Let’s get Wendy’s take on it all.

You run a huge online support group called the OCD-Support List. How did you become involved with this great resource?

Twenty-eight years ago, I developed severe OCD upon the birth of my first child. For the first year and a half, I didn’t even know what was wrong with me. I hid my OCD symptoms from everyone around me, because I thought I was going crazy and I didn’t want to be put in a psychiatric hospital. Once I found out that I had OCD (after reading an article about OCD in Newsweek magazine in early 1989), I immediately started to seek out some sort of support system so that I could talk to other people who had OCD.

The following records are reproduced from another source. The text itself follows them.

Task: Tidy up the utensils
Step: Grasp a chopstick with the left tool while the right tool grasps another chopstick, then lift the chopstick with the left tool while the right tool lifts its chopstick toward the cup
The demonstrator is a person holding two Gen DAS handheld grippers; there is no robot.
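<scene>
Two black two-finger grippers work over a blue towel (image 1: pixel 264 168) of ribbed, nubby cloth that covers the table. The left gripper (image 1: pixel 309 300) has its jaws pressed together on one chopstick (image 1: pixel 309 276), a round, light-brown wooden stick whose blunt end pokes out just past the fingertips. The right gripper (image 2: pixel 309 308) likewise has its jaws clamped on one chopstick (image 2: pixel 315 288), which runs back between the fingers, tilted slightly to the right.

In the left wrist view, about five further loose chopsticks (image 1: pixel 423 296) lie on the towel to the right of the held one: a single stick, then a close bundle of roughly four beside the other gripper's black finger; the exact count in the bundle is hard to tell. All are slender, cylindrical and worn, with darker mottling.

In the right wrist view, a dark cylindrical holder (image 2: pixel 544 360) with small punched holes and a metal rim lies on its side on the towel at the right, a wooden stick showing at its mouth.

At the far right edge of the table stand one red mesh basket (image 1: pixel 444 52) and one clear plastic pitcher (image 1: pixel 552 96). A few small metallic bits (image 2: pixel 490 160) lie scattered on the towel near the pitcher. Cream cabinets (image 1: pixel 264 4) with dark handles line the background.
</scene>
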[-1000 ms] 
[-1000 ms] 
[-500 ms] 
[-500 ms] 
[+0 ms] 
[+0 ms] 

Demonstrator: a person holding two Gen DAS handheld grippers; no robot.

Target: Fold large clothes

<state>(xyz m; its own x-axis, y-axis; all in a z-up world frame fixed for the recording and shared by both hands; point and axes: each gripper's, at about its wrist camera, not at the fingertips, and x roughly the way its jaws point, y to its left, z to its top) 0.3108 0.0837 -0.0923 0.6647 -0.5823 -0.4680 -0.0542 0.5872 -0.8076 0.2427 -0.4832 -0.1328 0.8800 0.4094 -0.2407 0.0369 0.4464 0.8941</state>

When I got my first computer in 1990, I started looking around the various health “bulletin boards” on the Prodigy computer network, but I was unable to find any support groups related to OCD. So I decided to start one on my own. I created a new topic for OCD and posted a message asking if there were other people suffering from OCD, and — little by little — my small online OCD group began to grow. I moderated that Prodigy group for about seven years (we eventually had about 60 members of the group), but I also joined another larger online OCD support group that was being moderated by Chris Vertullo, an OCD advocate. Her group had hundreds of members, and it was a very active support group that also included regular contributions from several OCD experts, including Dr. James Claiborn and Dr. Michael Jenike.

When Chris decided to “retire” from leading the group in 2001, I took over leadership of the group with a few hundred members. Over the years, the group has snowballed into a huge group that now has more than 5,200 members from all over the world. Dr. Claiborn still contributes daily to the group, and I keep a close eye on the messages being posted so that we always stick to the topic of OCD.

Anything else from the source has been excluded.